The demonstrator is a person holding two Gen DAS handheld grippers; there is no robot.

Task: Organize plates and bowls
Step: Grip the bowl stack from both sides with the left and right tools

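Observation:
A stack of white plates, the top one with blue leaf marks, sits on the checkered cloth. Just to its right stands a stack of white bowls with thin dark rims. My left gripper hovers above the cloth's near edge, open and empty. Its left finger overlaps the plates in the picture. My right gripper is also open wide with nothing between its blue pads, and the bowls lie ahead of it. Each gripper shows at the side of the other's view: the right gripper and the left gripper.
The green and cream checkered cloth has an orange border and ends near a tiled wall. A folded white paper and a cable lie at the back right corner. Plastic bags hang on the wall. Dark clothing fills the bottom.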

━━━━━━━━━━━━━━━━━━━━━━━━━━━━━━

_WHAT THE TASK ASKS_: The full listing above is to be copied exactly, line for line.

_SOLUTION FOR THIS EXERCISE_:
The demonstrator is a person holding two Gen DAS handheld grippers; there is no robot.

Task: Organize plates and bowls
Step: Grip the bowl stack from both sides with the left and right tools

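Observation:
A stack of white plates, the top one with blue leaf marks, sits on the checkered cloth. Just to its right stands a stack of white bowls with thin dark rims. My left gripper hovers above the cloth's near edge, open and empty. Its left finger overlaps the plates in the picture. My right gripper is also open wide with nothing between its blue pads, and the bowls lie ahead of it. Each gripper shows at the side of the other's view: the right gripper and the left gripper.
The green and cream checkered cloth has an orange border and ends near a tiled wall. A folded white paper and a cable lie at the back right corner. Plastic bags hang on the wall. Dark clothing fills the bottom.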

With this, the exercise is complete.